Sitting on 16th Street just south of Meridian Hill Park is Camden Roosevelt, a building that was once “the finest hotel south of New York City,” according to CityStream. These days, it is an apartment building that is almost always filled with tenants.

With a total of 198 units, the eight-story building takes up about one third of the block between V and W Streets NW east of 16th Street (map). The Italian renaissance style building was built in 1920 as The Roosevelt Hotel, and the plush seating in the lobby, high ceilings, piano music, and generally stately atmosphere are reminiscent of its former life. After a lofty history in the early twentieth century housing Congressmen and hosting parties with Nat King Cole, the building wasn’t able to keep up with technologies like air conditioning and up-to-date plumbing and fell out of favor in the middle of the century. With a staggered layout, the nooks and alleys around the building even served as havens for drug addicts back in the 1980s. Now, it’s a sought after address for DC renters, evidenced by a occupancy rate that rarely drops below 95 percent.

“It’s a popular building because it is in a little nook between Dupont, Adams Morgan, U Street, and Columbia Heights,” former resident Matt Jordan told UrbanTurf.

Camden Roosevelt: Popular With Nat King Cole and Twentysomethings: Figure 2
The lobby

Redeveloped in 2000 by Summit Properties (it is now owned by Camden Property Trust), many of the public rooms were converted to serve modern purposes: a ballroom became a gym with a rock climbing wall, a public dining room became a sauna and steam room, a library became a media room and the enormous lobby now contains a party room, bar, wine cellar, theater and business center. Despite the transformation, the common areas still have an old fashioned feel, with chestnut wood paneling and chandeliers.
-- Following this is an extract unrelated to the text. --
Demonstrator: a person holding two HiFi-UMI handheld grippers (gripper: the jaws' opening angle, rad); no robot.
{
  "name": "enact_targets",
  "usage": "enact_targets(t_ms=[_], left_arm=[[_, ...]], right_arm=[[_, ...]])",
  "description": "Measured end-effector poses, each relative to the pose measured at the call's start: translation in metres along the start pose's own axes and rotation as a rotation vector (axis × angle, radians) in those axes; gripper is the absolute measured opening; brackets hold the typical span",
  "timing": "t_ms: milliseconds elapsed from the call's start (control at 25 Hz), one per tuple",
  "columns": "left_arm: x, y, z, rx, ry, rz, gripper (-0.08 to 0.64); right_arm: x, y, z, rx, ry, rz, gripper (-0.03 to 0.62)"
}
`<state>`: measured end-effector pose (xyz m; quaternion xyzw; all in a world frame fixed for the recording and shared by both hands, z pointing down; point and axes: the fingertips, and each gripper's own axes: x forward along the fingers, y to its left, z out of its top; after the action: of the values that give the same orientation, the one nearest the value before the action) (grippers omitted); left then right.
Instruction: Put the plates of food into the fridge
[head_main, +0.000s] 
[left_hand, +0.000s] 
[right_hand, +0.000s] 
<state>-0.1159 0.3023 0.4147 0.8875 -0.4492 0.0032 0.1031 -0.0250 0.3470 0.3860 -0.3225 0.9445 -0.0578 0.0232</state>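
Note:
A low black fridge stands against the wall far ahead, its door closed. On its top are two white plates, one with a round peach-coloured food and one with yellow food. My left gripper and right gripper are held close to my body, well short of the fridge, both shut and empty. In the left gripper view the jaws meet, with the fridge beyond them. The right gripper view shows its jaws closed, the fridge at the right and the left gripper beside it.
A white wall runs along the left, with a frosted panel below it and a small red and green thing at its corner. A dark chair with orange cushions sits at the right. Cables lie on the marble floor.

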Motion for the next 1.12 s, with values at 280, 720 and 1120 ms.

“I used the amenities like crazy,” Jordan said, noting that he took advantage of the gym, the pool table and the business center regularly. To access all those amenities, residents need to pay an extra fee on top of a rent that is slightly above market rate for the neighborhood.

The apartments are largely one and two bedrooms, with a few studios and three-bedroom units sprinkled in. The smallest studio rents for $1,650/month and the largest three-bedroom goes for $4,200. Two-bedrooms, which range from 879 to 1,445 square feet, start at $2,350/month. Right now, there are just three available units — a studio and a couple two-bedroom, two baths.

Despite the high occupancy rate, not all tenants are singing the praises of the apartment building. One unhappy renter created a website dedicated to revealing what he considered the “deceptive practices” of the building: The Camden Roosevelt Deception. The handful of posts center around neglectful management and extra, unexpected fees for things like cable, amenities and some utilities. The resident was so upset with the management that he spent a Saturday wearing a sandwich board outside the building, discouraging people from living there. UrbanTurf’s attempt to contact him was not successful, and it appears that the domain is no longer actively maintained.

While there is at least one naysayer, for those willing to pay for proximity, amenities and a grandiose atmosphere, Camden Roosevelt offers a way for DC residents to experience a hotel-apartment lifestyle from the Jazz age…complete with a rock climbing wall.